Project 3: Preemptive Scheduler
Overview
In this third project, you will add support for preemptive scheduling and synchronization
to the kernel.
Specifically, it will be your job to modify
entry.S,
scheduler.c,
sync.h and
sync.c.
WARNING: Do not view the starter code for this project before completing the previous one. Doing so is a violation of the honor code.
Unlike project 2, the tasks in this project can be preempted by another task via a time interrupt. You need to deal with the time interrupt and handle the critical section issues so that a task can be preempted safely.

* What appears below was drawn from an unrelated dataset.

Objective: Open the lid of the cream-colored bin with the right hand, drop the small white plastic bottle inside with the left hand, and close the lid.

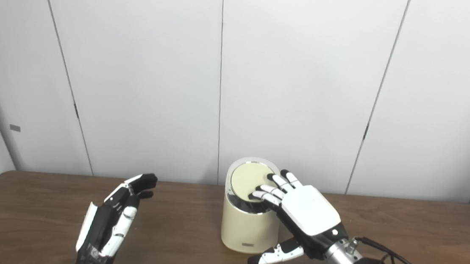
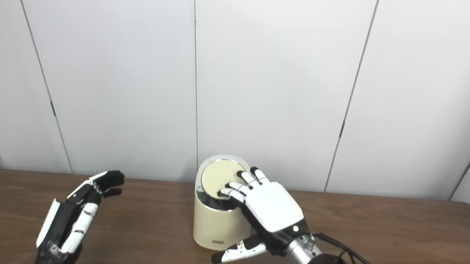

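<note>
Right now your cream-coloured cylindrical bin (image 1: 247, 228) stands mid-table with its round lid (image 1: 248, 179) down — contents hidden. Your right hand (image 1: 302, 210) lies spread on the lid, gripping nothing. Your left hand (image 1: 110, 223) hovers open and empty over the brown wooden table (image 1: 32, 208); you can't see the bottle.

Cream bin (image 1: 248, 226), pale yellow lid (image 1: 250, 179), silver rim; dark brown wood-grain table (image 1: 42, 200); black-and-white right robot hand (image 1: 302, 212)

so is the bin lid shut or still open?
Shut. The lid lies flat inside the rim of the cream bin, with the right hand resting its fingers on top of it.
</note>
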You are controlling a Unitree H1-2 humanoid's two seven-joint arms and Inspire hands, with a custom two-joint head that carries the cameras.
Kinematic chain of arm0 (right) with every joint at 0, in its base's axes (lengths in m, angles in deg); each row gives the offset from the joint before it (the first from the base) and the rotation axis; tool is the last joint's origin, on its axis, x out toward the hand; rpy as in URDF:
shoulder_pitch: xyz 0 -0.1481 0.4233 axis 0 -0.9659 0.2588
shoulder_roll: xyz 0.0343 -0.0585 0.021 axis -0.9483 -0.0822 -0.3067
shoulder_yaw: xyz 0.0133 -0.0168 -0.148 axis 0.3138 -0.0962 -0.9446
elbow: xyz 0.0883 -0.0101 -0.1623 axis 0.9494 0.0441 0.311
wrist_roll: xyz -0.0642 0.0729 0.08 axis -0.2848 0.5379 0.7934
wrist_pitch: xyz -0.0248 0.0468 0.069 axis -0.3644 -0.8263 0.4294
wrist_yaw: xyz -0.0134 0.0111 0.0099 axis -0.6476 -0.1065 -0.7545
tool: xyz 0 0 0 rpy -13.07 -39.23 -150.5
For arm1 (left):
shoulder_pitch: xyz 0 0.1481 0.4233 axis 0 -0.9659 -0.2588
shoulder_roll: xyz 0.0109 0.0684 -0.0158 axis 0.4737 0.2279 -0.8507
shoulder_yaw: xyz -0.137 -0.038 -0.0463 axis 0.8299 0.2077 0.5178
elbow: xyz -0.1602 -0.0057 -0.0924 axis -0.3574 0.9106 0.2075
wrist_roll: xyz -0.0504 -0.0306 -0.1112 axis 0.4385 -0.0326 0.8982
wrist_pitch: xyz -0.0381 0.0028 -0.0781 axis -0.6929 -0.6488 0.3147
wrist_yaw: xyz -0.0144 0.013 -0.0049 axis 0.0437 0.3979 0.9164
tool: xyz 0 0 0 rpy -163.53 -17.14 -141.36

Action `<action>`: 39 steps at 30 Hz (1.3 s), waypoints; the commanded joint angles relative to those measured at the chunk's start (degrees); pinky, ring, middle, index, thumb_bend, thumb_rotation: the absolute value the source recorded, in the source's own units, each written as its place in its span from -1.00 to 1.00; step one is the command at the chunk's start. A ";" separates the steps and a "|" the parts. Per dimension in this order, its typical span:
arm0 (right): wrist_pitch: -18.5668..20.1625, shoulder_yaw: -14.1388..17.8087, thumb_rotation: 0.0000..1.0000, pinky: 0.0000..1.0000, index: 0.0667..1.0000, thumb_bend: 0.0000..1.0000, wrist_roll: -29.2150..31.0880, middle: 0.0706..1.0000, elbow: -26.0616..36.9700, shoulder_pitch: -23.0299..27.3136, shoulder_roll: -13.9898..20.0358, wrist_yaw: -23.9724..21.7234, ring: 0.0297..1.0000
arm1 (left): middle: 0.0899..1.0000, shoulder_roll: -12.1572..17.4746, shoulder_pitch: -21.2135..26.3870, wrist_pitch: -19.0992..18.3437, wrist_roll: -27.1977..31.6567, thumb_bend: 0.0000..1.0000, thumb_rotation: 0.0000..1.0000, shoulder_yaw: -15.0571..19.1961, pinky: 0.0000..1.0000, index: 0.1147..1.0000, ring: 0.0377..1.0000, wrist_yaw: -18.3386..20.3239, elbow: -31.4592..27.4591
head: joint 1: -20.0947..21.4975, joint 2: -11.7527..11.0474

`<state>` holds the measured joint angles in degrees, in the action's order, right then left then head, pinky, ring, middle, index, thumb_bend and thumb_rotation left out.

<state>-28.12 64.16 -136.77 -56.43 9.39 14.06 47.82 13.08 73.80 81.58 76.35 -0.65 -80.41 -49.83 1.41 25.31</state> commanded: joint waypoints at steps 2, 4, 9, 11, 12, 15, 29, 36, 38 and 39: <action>0.26 -0.19 0.65 1.00 0.52 0.86 -1.86 0.64 -1.32 0.45 0.62 -1.43 0.88 | 0.58 0.81 1.24 1.16 0.34 -0.22 0.54 0.05 0.55 0.53 0.61 -0.35 -1.94 | 0.19 0.05; 0.02 -0.48 0.69 1.00 0.43 0.87 -2.36 0.53 -1.36 0.50 0.69 -1.80 0.83 | 0.57 0.82 1.25 1.18 0.39 -0.24 0.54 0.08 0.54 0.53 0.61 -0.30 -1.96 | 0.22 0.05; 0.64 -0.47 0.70 1.00 0.35 0.91 -1.87 0.44 -0.71 0.40 0.43 -3.76 0.73 | 0.58 0.87 1.30 1.16 0.53 -0.23 0.54 0.10 0.56 0.53 0.61 -0.25 -1.89 | 0.21 0.05; 0.85 -0.31 0.69 1.00 0.35 0.91 -1.49 0.45 -0.24 0.31 0.30 -4.34 0.73 | 0.57 0.91 1.28 1.12 0.54 -0.21 0.55 0.11 0.56 0.53 0.61 -0.27 -1.90 | 0.25 0.15; 0.92 -0.22 0.71 1.00 0.36 0.91 -1.36 0.45 -0.04 0.26 0.24 -4.51 0.73 | 0.58 0.96 1.27 1.11 0.54 -0.21 0.55 0.10 0.56 0.53 0.61 -0.25 -1.89 | 0.25 0.15; 0.98 0.05 0.71 1.00 0.35 0.91 -1.06 0.44 0.43 0.17 0.10 -4.60 0.71 | 0.57 0.90 1.38 1.22 0.30 -0.22 0.54 0.10 0.54 0.53 0.61 -0.41 -1.76 | 0.26 -0.04; 1.39 6.07 0.68 1.00 0.70 0.79 11.77 0.74 2.04 -2.02 -3.04 -2.69 0.96 | 0.57 0.84 1.65 1.29 0.33 -0.23 0.53 0.02 0.54 0.54 0.60 -0.35 -1.14 | 0.40 -0.46; -0.25 7.33 0.64 1.00 0.90 0.76 11.35 0.98 1.32 -3.86 -3.98 2.17 1.00 | 0.56 0.66 1.76 1.27 -0.61 -0.22 0.53 0.00 0.52 0.53 0.59 -0.87 -0.90 | 0.33 -0.78; -0.89 7.52 0.66 1.00 0.94 0.75 11.28 1.00 0.99 -4.34 -3.97 3.32 1.00 | 0.56 0.65 1.69 1.22 -0.82 -0.21 0.53 -0.03 0.52 0.53 0.59 -1.04 -0.92 | 0.32 -0.76; -1.14 7.57 0.67 1.00 0.95 0.75 11.21 1.00 0.85 -4.53 -3.95 3.76 1.00 | 0.56 0.66 1.65 1.19 -0.75 -0.19 0.53 -0.05 0.53 0.53 0.59 -1.04 -0.95 | 0.30 -0.80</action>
<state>-28.07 70.79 -125.61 -56.85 3.47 10.06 49.17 13.25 73.82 81.58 75.88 -0.75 -80.78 -49.78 1.67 24.43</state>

Additionally, you will implement three kinds of synchronization primitives: condition variables, semaphores, and barriers.

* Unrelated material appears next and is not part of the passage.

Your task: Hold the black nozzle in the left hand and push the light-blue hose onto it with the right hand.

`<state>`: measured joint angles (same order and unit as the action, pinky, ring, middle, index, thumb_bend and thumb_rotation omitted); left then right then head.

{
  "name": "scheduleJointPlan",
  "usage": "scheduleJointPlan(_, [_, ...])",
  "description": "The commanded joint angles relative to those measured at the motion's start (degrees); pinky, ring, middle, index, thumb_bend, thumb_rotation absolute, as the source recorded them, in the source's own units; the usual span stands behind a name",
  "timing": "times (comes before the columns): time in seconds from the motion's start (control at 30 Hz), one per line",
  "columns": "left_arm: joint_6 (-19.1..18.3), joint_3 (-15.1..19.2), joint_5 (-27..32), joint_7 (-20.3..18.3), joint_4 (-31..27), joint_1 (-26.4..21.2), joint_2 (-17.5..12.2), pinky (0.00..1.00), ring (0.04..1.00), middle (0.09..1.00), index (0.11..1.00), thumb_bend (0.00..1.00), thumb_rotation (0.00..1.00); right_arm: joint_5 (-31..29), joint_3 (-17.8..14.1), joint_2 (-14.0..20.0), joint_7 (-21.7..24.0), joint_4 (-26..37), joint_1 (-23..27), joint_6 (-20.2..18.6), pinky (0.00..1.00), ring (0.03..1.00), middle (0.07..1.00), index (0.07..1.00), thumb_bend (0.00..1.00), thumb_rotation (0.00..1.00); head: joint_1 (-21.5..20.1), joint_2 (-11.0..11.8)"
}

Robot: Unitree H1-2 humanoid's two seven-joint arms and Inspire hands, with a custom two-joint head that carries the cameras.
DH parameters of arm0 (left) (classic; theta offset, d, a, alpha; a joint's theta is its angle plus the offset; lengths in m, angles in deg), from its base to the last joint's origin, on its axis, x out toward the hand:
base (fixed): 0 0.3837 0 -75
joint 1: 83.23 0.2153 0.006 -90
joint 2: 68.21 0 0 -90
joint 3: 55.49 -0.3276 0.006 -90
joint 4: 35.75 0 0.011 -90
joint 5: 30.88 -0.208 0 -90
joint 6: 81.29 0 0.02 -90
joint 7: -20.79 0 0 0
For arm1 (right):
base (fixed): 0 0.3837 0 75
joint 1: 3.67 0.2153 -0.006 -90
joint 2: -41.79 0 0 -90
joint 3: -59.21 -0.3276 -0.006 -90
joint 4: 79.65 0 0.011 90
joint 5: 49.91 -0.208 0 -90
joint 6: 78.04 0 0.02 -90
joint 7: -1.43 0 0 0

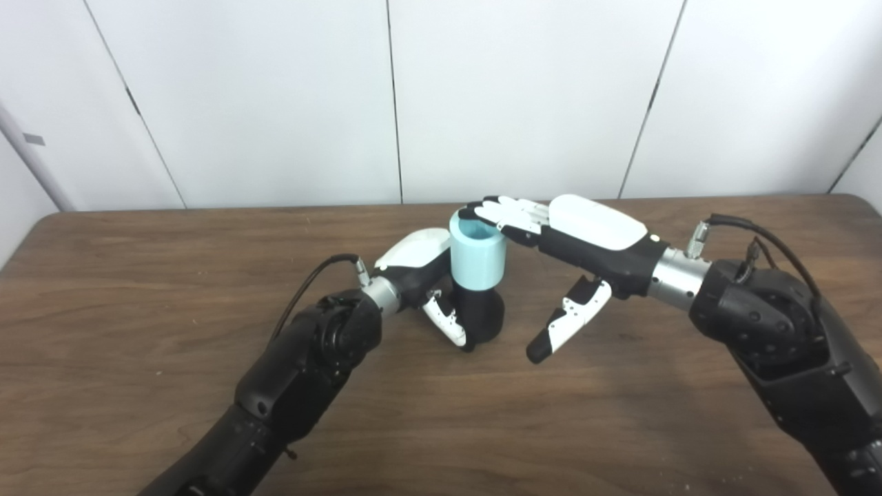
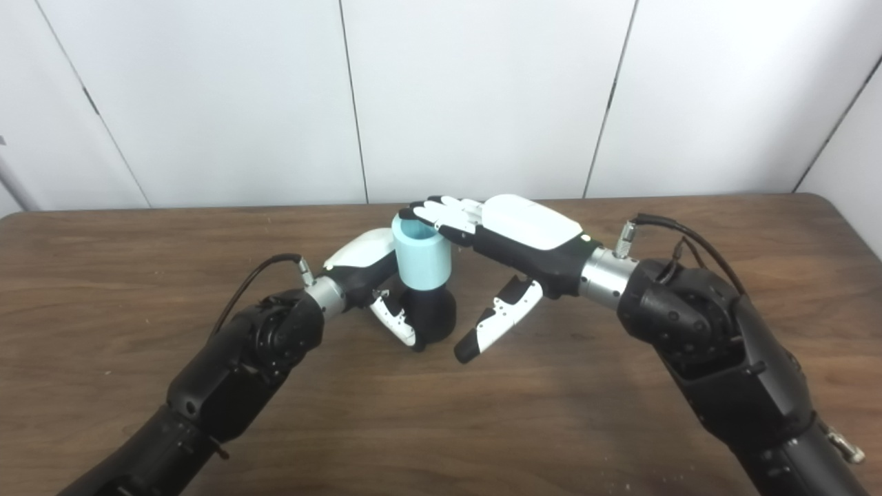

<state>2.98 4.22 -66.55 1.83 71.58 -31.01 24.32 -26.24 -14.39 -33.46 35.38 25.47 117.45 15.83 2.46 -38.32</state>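
The black nozzle [image 1: 479, 313] stands upright on the brown table [image 1: 138, 289], near the middle. The light-blue hose piece [image 1: 477, 256], a short open cylinder, sits upright on top of it. My left hand [image 1: 424, 275] is shut on the nozzle's black base, with the thumb across its front. My right hand [image 1: 565, 241] is open, palm down. Its fingertips [image 1: 493, 210] rest on the hose's top rim, and its thumb hangs free to the right of the nozzle. The same scene shows in the right eye view, with the hose [image 2: 422, 258] and nozzle [image 2: 431, 313] at centre.
A white panelled wall [image 1: 441, 96] rises behind the table's far edge. Cables run from both wrists. Bare tabletop lies in front of and on both sides of the hands.
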Motion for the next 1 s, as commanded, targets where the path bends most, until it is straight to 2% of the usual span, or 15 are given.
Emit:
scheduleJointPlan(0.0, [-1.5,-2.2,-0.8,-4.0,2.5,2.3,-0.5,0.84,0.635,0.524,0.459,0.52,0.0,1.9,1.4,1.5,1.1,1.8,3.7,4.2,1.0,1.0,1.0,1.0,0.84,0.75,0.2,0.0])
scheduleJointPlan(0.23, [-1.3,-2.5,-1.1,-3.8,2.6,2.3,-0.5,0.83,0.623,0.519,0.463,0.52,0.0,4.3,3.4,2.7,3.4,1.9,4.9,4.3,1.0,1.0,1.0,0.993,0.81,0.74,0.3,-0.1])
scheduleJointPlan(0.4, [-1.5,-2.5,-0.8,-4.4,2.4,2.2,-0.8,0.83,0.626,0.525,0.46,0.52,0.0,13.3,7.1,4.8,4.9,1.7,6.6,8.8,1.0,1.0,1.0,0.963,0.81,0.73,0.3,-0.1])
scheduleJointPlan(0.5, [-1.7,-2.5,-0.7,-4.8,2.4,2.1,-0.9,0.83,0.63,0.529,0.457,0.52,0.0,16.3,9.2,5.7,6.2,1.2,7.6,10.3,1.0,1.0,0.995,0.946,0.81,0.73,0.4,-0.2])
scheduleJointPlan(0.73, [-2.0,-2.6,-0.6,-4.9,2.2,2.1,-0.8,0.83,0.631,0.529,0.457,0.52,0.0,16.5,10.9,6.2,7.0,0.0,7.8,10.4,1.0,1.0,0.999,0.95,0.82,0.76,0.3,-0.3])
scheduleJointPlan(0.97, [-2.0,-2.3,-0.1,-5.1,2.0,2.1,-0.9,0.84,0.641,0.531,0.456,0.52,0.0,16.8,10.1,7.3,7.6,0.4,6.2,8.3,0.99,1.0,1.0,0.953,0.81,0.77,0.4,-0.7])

To fulfill the requirements of this project, you must determine:
- when interrupts are on, and when they are off
- how round-robin scheduling works
- how tasks are put to sleep and woken up
- the properties of synchronization primitives
We have provided starter code which contains 24 files:
- entry.S: Contains the entry points to several kernel facilities
- scheduler.[ch]: The kernel's process scheduler
- sync.[ch]: The kernel's synchronization facility
- interrupt.[ch]: The kernel's interrupt facility
- syslib.[ch]: The kernel's system call facility
- kernel.[ch]: A 264-sector kernel
- queue.[ch]: The library and implementation for a queue
- util.[ch]: Useful helper functions
- printf.[ch]: Printing functions for debugging
- common.h: Library for common type definitions
- createimage: The executable for creating a bootable image
- bootblock: The executable for the bootloader
- helper.S: Helper function for some of the provided test programs
- settest: Script to set up a specific test for the preemptive scheduler
- Makefile: Used to compile and create your files
- bochsrc: The configuration file for the Bochs emulator
We also provide five test programs for you to test your code at various stages. See
Testing for instructions on how to use these tests.
The start code is available at /u/318/code/project3 on the FC010 machines.
Preemptive Scheduling
Processes and threads in x86 are preempted using a timer interrupt. In x86, interrupts can be triggered
in several different ways: hardware, software, exceptions. For this project, the relevant interrupt, the timer interrupt IRQ 0, is a hardware interrupt.
The start code includes handlers for the system call
interrupt, irq0 interrupt, and the various exceptions (in particular, IRQ 7 used in the test programs). The first part of implementing preemptive scheduling is to
complete
irq0_entry and the
TEST_NESTED_COUNT macro in
entry.S.
At the same time, the second part of implementing preemptive scheduling is to complete the
put_current_running() function in
scheduler.c.
You will want to consult
scheduler.h and
queue.[ch] to familiarize yourself with the queue data structure we provide, and since the definition of
the PCB structure has moved to
scheduler.h.
The processor takes the following actions on an interrupt:
- Disable interrupts
-
Push the flags register, CS, and return IP (in that order)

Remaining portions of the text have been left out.